What this task involves: Both the line with "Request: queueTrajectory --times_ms" and the line with "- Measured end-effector" in the records below must appear in the output, along with every line between them, exactly and with nothing added.

(Material supplied begins)

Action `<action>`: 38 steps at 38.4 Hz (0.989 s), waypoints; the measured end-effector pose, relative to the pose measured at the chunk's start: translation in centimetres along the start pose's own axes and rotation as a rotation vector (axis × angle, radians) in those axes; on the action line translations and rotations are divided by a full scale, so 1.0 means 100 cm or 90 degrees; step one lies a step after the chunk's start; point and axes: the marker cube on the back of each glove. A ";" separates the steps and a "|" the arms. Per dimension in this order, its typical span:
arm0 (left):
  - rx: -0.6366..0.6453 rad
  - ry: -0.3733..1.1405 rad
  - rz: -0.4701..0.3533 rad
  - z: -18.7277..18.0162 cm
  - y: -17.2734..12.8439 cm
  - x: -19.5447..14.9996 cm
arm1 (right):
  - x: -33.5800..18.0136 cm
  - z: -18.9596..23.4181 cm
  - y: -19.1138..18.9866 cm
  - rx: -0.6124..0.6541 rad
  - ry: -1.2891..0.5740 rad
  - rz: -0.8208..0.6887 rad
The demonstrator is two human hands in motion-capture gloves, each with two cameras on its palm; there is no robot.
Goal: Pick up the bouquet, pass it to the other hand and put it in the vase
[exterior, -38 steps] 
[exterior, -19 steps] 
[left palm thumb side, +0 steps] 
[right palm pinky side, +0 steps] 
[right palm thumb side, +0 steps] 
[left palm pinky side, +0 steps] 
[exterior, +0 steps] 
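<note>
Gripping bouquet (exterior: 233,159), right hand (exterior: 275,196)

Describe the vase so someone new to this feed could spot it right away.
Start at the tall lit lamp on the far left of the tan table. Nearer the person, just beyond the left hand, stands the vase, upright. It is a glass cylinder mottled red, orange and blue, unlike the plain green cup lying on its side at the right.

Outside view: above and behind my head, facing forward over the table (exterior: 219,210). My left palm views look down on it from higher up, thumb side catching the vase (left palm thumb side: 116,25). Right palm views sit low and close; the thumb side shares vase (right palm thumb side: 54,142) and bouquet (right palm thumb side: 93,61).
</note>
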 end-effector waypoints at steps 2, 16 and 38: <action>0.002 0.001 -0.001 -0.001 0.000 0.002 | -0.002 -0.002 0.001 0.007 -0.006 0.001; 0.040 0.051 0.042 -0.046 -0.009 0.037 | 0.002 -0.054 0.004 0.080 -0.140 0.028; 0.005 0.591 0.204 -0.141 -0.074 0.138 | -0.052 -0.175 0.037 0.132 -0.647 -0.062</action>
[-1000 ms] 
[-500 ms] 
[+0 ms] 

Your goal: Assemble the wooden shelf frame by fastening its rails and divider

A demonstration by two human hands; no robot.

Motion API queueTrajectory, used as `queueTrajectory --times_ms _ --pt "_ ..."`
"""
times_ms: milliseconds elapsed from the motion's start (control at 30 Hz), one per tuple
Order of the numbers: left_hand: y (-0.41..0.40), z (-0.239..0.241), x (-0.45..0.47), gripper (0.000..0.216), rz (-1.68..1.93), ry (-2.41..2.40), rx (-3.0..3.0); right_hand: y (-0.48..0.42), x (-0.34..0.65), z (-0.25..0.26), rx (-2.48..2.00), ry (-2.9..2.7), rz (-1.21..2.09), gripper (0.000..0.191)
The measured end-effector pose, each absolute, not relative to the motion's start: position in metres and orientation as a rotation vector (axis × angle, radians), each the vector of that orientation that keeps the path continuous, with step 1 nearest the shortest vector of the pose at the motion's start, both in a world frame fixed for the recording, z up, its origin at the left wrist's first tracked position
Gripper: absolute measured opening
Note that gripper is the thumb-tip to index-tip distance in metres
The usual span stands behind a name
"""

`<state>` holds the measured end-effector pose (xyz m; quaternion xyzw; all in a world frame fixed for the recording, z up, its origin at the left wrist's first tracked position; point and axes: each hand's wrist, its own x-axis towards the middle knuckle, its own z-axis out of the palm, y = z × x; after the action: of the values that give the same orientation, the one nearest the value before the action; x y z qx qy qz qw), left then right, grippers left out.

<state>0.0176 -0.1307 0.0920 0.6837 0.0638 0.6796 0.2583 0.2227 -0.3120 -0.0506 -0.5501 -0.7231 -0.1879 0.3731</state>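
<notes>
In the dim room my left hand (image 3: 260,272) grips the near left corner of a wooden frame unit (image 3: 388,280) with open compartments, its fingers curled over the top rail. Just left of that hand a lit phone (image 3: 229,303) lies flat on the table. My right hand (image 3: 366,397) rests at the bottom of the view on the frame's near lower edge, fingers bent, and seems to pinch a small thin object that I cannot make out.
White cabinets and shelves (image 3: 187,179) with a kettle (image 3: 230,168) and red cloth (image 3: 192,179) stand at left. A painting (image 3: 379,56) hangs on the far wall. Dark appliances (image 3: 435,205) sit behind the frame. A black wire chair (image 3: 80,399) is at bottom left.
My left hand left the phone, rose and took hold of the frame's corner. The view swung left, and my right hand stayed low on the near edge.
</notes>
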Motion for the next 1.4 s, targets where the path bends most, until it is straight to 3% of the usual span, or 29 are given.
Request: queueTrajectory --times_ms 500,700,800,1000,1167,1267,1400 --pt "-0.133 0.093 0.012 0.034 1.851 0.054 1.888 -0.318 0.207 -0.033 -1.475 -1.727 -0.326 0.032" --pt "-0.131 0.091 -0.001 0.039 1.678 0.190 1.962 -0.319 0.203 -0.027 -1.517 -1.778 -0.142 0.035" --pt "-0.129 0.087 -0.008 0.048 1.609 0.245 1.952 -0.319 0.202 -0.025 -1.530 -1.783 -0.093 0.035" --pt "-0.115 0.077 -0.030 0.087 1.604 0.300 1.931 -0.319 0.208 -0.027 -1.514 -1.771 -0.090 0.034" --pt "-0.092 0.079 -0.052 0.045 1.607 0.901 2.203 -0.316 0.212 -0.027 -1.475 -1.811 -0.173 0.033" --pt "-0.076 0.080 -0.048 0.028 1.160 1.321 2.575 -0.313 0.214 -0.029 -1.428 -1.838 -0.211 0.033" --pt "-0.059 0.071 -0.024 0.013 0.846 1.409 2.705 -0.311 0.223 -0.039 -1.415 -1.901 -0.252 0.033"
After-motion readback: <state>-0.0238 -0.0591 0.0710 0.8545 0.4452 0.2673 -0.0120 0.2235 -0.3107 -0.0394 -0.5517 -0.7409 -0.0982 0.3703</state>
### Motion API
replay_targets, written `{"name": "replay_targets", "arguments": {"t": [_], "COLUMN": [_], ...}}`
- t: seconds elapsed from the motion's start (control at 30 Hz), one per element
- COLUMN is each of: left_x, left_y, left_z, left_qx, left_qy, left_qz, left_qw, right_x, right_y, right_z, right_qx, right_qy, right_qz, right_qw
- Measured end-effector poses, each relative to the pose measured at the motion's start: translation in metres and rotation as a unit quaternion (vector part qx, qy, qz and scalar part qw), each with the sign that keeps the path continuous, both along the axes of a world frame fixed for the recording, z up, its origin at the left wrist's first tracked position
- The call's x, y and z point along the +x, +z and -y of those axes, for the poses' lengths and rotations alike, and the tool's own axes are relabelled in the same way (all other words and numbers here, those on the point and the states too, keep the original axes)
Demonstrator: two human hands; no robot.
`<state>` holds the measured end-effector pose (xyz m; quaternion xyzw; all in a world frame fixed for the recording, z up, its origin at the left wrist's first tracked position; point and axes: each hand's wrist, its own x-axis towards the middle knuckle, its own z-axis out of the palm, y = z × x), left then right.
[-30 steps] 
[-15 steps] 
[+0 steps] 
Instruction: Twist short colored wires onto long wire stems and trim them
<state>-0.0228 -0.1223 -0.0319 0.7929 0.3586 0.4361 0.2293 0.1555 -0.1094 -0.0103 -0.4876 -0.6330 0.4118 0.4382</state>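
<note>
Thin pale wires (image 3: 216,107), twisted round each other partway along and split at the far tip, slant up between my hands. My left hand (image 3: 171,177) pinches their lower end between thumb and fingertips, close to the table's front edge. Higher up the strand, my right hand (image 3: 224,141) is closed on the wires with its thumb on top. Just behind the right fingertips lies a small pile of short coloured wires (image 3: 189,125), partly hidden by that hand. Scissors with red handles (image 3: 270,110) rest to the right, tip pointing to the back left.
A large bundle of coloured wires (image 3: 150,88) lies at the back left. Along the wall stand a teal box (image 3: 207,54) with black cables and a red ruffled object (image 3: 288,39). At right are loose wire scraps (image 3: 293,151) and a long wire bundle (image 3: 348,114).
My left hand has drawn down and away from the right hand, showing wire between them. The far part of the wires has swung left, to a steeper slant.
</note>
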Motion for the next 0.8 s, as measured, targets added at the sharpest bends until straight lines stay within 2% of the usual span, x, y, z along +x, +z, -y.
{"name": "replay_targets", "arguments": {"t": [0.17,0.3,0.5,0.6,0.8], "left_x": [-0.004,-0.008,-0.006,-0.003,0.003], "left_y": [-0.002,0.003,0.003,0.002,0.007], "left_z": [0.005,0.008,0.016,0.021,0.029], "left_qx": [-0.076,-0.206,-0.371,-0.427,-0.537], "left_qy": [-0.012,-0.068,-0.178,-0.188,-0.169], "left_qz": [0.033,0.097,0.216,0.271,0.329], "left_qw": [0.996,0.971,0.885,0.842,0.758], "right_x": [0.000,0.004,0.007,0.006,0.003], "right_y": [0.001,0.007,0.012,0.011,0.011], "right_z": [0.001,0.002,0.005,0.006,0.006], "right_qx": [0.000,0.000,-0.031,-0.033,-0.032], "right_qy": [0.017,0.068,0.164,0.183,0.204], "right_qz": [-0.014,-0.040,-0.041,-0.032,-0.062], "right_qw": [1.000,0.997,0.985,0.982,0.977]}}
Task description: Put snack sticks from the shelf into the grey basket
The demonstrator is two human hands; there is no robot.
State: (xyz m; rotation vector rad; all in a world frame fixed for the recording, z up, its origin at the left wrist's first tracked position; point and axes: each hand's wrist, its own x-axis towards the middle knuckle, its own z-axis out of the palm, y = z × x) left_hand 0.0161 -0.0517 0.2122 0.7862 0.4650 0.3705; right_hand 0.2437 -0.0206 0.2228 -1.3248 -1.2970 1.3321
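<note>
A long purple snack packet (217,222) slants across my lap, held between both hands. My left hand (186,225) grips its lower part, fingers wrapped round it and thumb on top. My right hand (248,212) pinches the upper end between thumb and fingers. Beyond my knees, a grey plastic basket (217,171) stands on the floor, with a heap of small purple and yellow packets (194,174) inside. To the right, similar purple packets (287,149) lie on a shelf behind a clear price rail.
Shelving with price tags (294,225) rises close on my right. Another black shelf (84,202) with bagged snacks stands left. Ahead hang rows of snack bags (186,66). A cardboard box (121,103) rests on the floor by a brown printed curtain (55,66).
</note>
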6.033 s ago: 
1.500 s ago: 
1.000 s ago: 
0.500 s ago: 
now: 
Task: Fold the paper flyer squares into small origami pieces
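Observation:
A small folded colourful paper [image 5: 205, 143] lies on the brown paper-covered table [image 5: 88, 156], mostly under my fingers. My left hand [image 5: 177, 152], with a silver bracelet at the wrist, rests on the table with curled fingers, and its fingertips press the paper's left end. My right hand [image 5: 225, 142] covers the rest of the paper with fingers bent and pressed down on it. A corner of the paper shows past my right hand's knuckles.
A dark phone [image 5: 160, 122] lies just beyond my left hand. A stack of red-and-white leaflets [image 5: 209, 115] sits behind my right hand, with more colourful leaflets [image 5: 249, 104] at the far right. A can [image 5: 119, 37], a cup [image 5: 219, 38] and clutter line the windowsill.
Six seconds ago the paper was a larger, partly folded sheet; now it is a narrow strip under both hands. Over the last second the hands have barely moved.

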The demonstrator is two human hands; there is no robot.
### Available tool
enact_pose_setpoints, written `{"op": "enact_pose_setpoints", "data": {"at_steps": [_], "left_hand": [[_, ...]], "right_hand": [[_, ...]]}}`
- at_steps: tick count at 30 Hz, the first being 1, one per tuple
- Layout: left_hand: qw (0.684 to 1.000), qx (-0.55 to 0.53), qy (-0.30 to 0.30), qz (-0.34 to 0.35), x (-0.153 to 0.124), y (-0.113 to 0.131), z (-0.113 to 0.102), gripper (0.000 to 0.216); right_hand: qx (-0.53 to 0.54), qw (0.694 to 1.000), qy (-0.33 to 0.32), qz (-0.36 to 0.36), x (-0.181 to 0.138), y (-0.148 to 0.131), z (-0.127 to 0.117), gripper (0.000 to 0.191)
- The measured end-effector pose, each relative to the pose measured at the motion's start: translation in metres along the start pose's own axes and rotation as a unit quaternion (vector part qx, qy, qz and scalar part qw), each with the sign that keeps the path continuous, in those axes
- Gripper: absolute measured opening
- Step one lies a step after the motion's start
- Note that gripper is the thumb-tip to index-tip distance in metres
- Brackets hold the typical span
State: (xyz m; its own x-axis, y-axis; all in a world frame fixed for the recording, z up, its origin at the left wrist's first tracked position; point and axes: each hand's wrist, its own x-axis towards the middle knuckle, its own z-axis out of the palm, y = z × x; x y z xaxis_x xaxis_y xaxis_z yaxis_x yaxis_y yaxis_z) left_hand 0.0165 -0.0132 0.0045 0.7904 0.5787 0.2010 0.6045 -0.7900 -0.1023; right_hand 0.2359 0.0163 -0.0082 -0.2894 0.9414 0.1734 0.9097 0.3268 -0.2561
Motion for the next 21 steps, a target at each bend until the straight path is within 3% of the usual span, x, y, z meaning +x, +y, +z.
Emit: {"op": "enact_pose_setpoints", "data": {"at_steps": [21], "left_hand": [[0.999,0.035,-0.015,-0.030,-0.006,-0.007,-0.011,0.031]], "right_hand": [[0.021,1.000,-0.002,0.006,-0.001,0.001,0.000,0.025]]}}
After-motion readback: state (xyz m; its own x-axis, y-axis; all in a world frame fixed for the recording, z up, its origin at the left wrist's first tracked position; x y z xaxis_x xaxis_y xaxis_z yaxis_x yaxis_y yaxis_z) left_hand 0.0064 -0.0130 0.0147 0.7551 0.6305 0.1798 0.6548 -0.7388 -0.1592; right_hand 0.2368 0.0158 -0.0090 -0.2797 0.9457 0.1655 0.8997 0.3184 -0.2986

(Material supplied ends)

Solution to the exercise:
Request: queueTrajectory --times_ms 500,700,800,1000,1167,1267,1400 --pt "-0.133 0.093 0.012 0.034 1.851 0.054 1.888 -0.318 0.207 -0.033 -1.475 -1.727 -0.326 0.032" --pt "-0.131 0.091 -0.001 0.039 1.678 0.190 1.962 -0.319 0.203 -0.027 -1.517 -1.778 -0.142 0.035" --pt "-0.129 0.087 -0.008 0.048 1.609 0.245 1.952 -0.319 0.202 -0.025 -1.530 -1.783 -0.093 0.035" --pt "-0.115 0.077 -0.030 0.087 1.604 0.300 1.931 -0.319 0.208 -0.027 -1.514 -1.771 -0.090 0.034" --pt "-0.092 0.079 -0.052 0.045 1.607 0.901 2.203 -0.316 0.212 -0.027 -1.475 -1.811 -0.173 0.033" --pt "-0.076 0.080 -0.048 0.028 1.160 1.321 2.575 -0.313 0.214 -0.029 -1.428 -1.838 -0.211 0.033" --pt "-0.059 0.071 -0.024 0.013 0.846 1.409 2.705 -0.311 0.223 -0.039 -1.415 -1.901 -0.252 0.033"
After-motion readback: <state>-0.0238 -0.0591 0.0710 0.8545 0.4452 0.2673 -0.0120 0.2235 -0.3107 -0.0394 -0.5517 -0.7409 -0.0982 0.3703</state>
### Motion API
replay_targets, written `{"name": "replay_targets", "arguments": {"t": [_], "COLUMN": [_], ...}}`
- t: seconds elapsed from the motion's start (control at 30 Hz), one per element
- COLUMN is each of: left_x, left_y, left_z, left_qx, left_qy, left_qz, left_qw, right_x, right_y, right_z, right_qx, right_qy, right_qz, right_qw
- Measured end-effector poses, each relative to the pose measured at the motion's start: translation in metres and rotation as a unit quaternion (vector part qx, qy, qz and scalar part qw), each with the sign that keeps the path continuous, both along the axes of a world frame fixed for the recording, z up, its origin at the left wrist's first tracked position

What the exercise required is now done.